▶ [YOUR GOAL]: Within the lines below, find those that hold the string "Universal" and copy each one.

Stored items:

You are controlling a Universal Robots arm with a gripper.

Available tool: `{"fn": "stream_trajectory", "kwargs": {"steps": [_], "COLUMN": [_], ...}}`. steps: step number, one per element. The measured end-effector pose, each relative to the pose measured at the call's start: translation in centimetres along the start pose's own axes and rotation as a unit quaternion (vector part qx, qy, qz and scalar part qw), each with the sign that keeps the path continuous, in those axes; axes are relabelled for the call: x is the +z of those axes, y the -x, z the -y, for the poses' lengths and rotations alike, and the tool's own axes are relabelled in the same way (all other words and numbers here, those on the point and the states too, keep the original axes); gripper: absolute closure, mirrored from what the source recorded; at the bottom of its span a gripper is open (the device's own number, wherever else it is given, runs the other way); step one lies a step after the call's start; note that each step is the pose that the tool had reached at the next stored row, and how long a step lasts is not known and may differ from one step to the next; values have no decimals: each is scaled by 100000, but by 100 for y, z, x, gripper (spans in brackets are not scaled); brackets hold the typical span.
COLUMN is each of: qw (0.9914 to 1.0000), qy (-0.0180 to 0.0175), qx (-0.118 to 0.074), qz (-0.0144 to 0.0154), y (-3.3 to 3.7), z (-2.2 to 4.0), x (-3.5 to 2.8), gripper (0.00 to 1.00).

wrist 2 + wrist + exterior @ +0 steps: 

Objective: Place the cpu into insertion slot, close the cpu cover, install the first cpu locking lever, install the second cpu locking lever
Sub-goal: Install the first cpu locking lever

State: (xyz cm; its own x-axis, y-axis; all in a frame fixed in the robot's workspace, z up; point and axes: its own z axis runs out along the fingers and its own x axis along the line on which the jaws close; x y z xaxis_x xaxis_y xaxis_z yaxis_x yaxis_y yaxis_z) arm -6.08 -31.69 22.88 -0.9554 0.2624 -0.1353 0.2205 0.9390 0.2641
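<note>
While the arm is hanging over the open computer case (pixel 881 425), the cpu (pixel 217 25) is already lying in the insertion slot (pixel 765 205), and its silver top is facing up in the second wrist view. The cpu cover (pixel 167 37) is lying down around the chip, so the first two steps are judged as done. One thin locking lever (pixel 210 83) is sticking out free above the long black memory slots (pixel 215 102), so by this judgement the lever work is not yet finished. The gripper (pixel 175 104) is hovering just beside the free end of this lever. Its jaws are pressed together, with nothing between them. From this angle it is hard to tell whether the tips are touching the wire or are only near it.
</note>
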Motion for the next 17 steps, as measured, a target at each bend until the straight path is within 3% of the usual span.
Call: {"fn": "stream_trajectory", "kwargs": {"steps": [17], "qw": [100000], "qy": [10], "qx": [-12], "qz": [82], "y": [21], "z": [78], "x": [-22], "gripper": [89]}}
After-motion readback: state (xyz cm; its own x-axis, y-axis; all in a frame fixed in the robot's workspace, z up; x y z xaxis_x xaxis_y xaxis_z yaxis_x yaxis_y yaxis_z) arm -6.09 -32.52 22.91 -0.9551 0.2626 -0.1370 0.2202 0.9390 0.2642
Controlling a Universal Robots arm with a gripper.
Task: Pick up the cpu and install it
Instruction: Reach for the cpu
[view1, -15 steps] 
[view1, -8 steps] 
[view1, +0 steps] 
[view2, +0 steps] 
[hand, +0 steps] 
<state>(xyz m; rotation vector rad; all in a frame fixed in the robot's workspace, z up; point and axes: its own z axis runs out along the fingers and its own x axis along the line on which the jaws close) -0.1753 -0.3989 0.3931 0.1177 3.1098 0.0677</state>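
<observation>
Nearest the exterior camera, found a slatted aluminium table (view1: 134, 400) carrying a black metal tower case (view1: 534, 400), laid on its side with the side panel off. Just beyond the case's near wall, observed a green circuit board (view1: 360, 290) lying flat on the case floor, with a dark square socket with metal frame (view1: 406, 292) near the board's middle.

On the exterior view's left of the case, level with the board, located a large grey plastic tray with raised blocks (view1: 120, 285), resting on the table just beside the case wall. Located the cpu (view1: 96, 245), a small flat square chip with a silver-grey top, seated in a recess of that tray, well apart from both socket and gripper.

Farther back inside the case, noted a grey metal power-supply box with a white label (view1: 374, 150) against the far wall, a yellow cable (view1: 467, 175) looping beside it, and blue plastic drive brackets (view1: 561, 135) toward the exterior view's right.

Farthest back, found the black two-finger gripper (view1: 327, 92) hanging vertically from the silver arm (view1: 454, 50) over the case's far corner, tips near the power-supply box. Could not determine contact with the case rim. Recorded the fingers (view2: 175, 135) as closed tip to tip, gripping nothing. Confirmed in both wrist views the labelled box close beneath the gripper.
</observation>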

▶ [SOLUTION]:
You are controlling a Universal Robots arm with a gripper.
Controlling a Universal Robots arm with a gripper.

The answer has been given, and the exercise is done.